LAFD paramedics who arrived at the grisly scene placed her blue jeans over her nude lower body out of respect. LAPD’s Grim Sleeper Task Force was called to determine if she might be a victim of the serial killer, who has been killing mostly women and dumping their bodies in South Los Angeles alleyways since 1985.
“She was in an alley at Florence and Halldale, which is only a block from where [Grim Sleeper victim] Thomas Steele was found,” says Detective Cliff Shepard, but police say the Grim Sleeper was not involved this time.
Victoria Cortes recalls that Rosa Garcia walked past her taco stand at around 10 p.m. the night she died, on her way to hang out at El Tiburon. Then at 2 a.m., Garcia visited the taco stand with her roommate and two Latino strangers. Cortes remembered one of the men from earlier. She had served him tacos, and he’d borrowed a lighter. She described him as a construction worker or painter. He was wearing workman’s boots — and had a measuring tape clipped to his jeans.
“They were joking, and she was pretending she was strangling him,” Cortes recalls.
Cortes never saw Garcia again. “When we were working here, they were killing her,” Cortes says. “I got goose bumps. I thought they maybe tried to rob her. I got afraid. ... Maybe she didn’t want to go to bed with this guy [or] maybe she took his money.”
It’s just after 10:30 p.m. on July 22, and a special roll call is under way in the basement squad room of LAPD’s 77th Street station, where the Operation Treadstone task force and cops from several cooperating LAPD stations have gathered.
It’s one month after the task force’s June raid that closed five casitas, and now the room is filled with burly uniformed officers and muscular undercover cops in jeans and rock T-shirts. They ooze testosterone, and the place has the feel of an audition room for the World Wrestling Federation. Some chat amiably, while others lean against the walls with their arms crossed, their guns resting in their holsters. There’s mild tension in the air. Or maybe that’s just how a visitor sees it.
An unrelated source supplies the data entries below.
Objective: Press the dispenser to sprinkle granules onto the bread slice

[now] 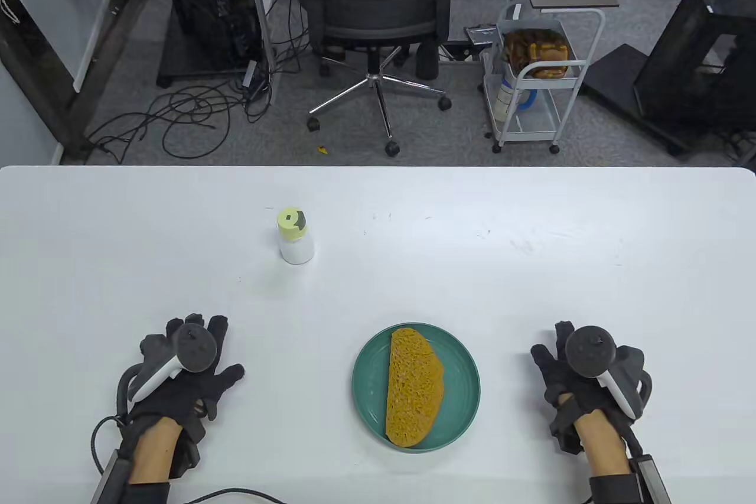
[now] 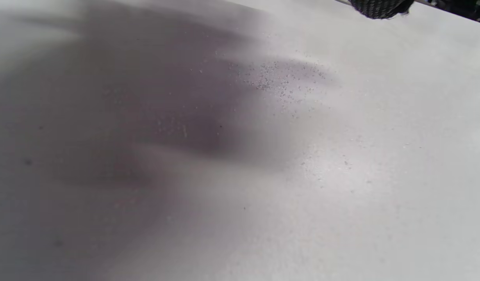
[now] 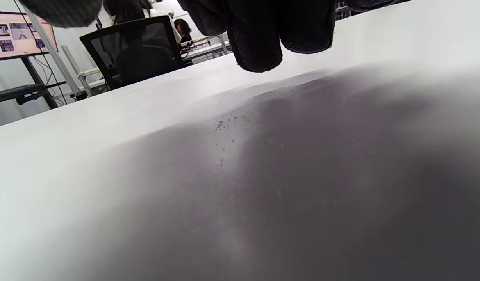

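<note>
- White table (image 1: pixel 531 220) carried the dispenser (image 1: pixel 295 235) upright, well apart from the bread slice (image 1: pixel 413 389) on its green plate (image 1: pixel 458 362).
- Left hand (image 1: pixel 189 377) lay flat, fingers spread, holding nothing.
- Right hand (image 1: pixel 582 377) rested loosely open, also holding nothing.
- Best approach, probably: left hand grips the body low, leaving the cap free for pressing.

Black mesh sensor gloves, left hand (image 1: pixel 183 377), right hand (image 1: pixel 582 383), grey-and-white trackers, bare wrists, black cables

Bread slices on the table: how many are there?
1. The bread slice lies on the green plate, between the two hands, near the table's front edge. None seems hidden on the table.
</note>
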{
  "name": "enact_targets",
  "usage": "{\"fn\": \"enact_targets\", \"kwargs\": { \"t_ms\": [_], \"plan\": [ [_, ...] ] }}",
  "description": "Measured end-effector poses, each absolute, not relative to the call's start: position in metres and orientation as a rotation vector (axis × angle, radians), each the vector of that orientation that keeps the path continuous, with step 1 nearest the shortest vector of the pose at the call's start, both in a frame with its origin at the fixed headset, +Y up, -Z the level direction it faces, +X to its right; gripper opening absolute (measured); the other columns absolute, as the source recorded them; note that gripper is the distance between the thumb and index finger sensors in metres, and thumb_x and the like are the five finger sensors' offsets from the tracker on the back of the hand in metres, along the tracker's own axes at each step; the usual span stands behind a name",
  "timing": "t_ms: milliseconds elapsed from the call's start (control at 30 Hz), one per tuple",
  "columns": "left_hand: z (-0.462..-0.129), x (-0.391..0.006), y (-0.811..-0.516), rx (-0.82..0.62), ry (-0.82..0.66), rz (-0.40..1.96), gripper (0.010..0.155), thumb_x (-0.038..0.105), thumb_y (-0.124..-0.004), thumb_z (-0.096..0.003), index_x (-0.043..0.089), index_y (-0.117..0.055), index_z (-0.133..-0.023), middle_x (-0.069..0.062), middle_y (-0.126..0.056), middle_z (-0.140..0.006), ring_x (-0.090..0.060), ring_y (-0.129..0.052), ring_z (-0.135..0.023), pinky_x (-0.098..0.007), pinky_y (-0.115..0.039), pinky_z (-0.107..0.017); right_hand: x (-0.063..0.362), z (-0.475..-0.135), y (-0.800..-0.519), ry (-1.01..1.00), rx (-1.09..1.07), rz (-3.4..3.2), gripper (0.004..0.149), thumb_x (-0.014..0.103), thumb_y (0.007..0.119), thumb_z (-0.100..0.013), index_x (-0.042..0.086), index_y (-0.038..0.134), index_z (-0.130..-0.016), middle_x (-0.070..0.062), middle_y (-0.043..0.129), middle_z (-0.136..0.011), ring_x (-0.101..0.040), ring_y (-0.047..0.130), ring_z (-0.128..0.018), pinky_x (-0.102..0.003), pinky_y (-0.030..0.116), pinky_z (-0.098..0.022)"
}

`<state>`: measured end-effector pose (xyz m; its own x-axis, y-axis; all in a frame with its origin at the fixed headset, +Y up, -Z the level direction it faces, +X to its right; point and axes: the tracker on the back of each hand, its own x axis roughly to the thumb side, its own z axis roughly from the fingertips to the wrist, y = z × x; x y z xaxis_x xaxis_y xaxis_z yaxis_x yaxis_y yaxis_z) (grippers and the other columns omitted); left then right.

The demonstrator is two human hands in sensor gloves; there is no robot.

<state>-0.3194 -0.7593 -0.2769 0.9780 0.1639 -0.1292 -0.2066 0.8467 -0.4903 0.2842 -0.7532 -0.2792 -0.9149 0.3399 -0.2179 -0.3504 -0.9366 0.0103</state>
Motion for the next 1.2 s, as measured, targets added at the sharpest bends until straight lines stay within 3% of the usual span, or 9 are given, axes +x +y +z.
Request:
{"fn": "enact_targets", "kwargs": {
  "t_ms": [300,400,500,567,633,933,1100,1200],
  "plan": [
    [-0.275,-0.318,-0.760,-0.542,0.090,0.218,0.090,0.064,-0.062,-0.0510,0.046,0.005,-0.108,-0.001,0.011,-0.120,-0.031,0.017,-0.112,-0.063,0.014,-0.070,0.274,-0.276,-0.746,0.055,-0.225,2.765,0.067,0.048,0.073,-0.043,0.004,0.064,-0.092,-0.026,0.084,-0.088,-0.055,0.072,-0.084,-0.073,0.047,-0.066],
    [-0.275,-0.319,-0.755,-0.518,0.092,0.229,0.090,0.064,-0.062,-0.0509,0.046,0.005,-0.108,-0.001,0.011,-0.120,-0.031,0.016,-0.112,-0.064,0.013,-0.070,0.257,-0.273,-0.741,0.129,-0.093,2.747,0.061,0.049,0.074,-0.043,0.001,0.080,-0.078,-0.020,0.101,-0.061,-0.045,0.096,-0.057,-0.065,0.068,-0.054],
    [-0.274,-0.319,-0.753,-0.507,0.088,0.242,0.090,0.064,-0.062,-0.0509,0.045,0.005,-0.108,-0.002,0.010,-0.120,-0.031,0.016,-0.112,-0.064,0.013,-0.070,0.234,-0.270,-0.742,0.252,-0.067,2.771,0.062,0.053,0.075,-0.042,0.001,0.083,-0.075,-0.015,0.104,-0.051,-0.040,0.101,-0.045,-0.061,0.074,-0.048],
    [-0.274,-0.320,-0.753,-0.508,0.086,0.255,0.090,0.064,-0.062,-0.0511,0.046,0.005,-0.108,-0.002,0.010,-0.120,-0.031,0.016,-0.112,-0.064,0.013,-0.070,0.214,-0.270,-0.745,0.313,-0.028,2.788,0.062,0.053,0.075,-0.042,0.001,0.083,-0.074,-0.014,0.105,-0.048,-0.038,0.102,-0.041,-0.059,0.076,-0.045],
    [-0.274,-0.321,-0.752,-0.510,0.087,0.264,0.090,0.064,-0.062,-0.0511,0.046,0.005,-0.108,-0.002,0.010,-0.120,-0.031,0.016,-0.112,-0.063,0.013,-0.071,0.203,-0.272,-0.746,0.251,-0.016,2.819,0.062,0.050,0.077,-0.041,-0.001,0.081,-0.077,-0.014,0.105,-0.050,-0.039,0.102,-0.043,-0.059,0.076,-0.046],
    [-0.275,-0.322,-0.752,-0.514,0.069,0.302,0.089,0.064,-0.062,-0.0514,0.045,0.004,-0.109,-0.002,0.009,-0.121,-0.031,0.015,-0.112,-0.064,0.013,-0.070,0.182,-0.275,-0.758,0.392,-0.095,2.711,0.061,0.048,0.084,-0.038,-0.003,0.085,-0.071,-0.011,0.107,-0.040,-0.035,0.104,-0.031,-0.056,0.080,-0.040],
    [-0.275,-0.321,-0.753,-0.519,0.054,0.311,0.088,0.064,-0.062,-0.0516,0.045,0.003,-0.109,-0.002,0.008,-0.121,-0.031,0.014,-0.113,-0.064,0.013,-0.071,0.172,-0.279,-0.761,0.370,-0.103,2.844,0.042,0.033,0.087,-0.038,0.000,0.089,-0.064,-0.004,0.109,-0.031,-0.028,0.106,-0.022,-0.050,0.085,-0.034],
    [-0.276,-0.321,-0.753,-0.521,0.053,0.315,0.089,0.063,-0.062,-0.0518,0.045,0.003,-0.109,-0.003,0.007,-0.121,-0.032,0.014,-0.113,-0.064,0.013,-0.071,0.171,-0.282,-0.762,0.337,-0.088,2.805,0.040,0.030,0.084,-0.039,-0.002,0.087,-0.063,-0.003,0.107,-0.030,-0.026,0.105,-0.021,-0.049,0.085,-0.034]
  ]
}}
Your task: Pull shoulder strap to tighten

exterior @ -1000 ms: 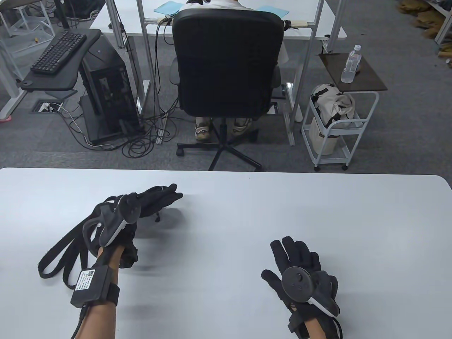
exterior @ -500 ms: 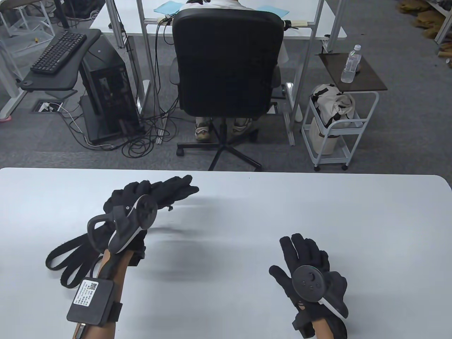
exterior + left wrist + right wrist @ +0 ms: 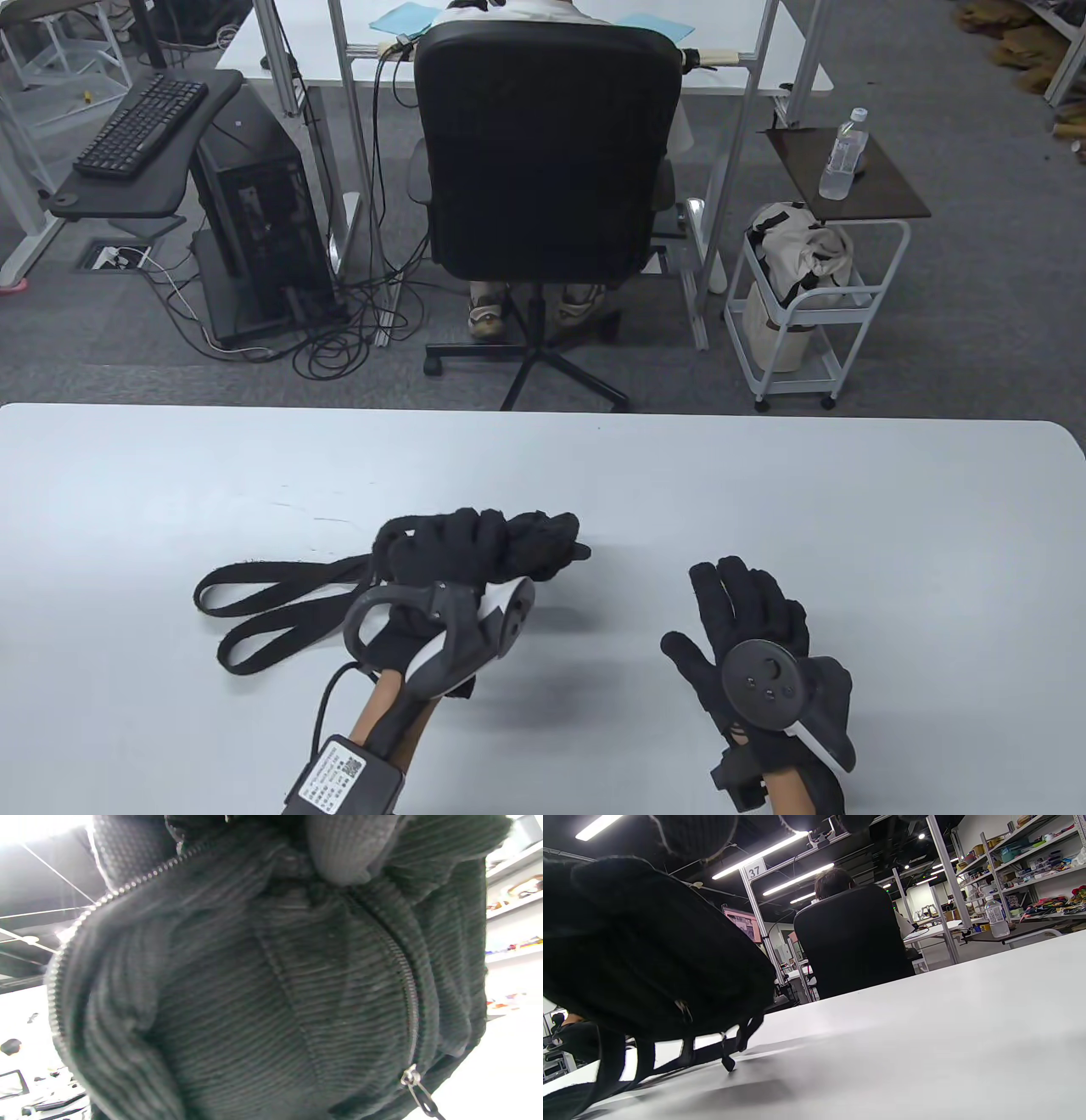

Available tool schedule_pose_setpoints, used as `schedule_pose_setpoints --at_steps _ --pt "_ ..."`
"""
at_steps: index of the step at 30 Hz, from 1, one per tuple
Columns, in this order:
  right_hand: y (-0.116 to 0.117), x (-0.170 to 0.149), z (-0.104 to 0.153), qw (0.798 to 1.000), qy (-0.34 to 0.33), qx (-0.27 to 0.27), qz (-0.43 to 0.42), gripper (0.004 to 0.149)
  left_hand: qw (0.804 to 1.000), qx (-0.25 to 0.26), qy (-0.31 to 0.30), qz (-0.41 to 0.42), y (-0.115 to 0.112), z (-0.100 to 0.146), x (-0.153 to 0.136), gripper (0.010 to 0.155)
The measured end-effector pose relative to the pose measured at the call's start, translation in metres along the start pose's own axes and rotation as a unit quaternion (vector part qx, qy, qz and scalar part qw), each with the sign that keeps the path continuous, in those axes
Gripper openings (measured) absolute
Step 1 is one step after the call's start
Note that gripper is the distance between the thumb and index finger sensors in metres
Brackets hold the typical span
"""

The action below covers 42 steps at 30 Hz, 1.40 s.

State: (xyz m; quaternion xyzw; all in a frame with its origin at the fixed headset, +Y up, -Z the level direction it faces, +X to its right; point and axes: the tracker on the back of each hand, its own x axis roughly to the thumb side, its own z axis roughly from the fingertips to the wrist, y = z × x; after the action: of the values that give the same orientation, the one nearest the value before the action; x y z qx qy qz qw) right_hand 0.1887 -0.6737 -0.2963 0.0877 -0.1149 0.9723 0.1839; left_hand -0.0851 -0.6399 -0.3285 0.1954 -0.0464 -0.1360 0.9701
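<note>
A small black corduroy bag (image 3: 543, 535) is bunched up in my left hand (image 3: 450, 552), which grips it just above the white table (image 3: 764, 475). Its black shoulder strap (image 3: 271, 594) trails in loops on the table to the left. The left wrist view is filled by the bag's ribbed fabric (image 3: 271, 993) and its zipper pull (image 3: 418, 1092). The right wrist view shows the bag (image 3: 649, 955) lifted off the table, with the strap (image 3: 611, 1065) hanging down to it. My right hand (image 3: 738, 594) is spread open and empty, to the right of the bag and apart from it.
Beyond the table's far edge stand an office chair (image 3: 543, 153) with a seated person, a computer tower (image 3: 254, 221) with floor cables, and a white cart (image 3: 814, 297) holding a beige bag. A water bottle (image 3: 844, 153) stands on a small side table.
My left hand has carried the bag to the right and nearer to me, with the strap loops dragging along behind it. My right hand has drifted slightly right and stays open.
</note>
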Motion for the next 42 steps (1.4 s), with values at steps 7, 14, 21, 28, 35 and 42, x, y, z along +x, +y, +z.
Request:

Things get very quiet when a group of LAPD brass walks in to explain tonight’s raid on five bars in South L.A. The commander, using PowerPoint, describes the licensed bars they plan to crack down on, and the 12 men and women named in felony warrants.
One key aim of the evening is to hobble the legal bars that feed into the casita network. The cops are slightly on edge. A previous raid ended before it got started, when City Attorney Carmen Trutanich shut down the operation, arguing that the cops lacked search warrants to enter the clubs. Police were finally going out without search warrants, which, they maintain, are not needed.
This night’s targets are well-documented nuisance bars that perpetually violate city codes and, police say, regularly sell drugs and weapons. Last year, for example, undercover ATF agents purchased drugs and six guns inside Chalino’s, and an El Felix Bar security guard sold undercover agents cocaine and meth, bought cases of beer from them and paid with drugs, and brokered a deal to let the undercover agents purchase a Glock .40 caliber handgun for $600.
More than 100 cops are soon swarming South L.A. on this warm July night, raiding such bars as El Tiburon, Chalino’s and El Nuevo Reno. (L.A. Weekly was allowed to accompany the officers.)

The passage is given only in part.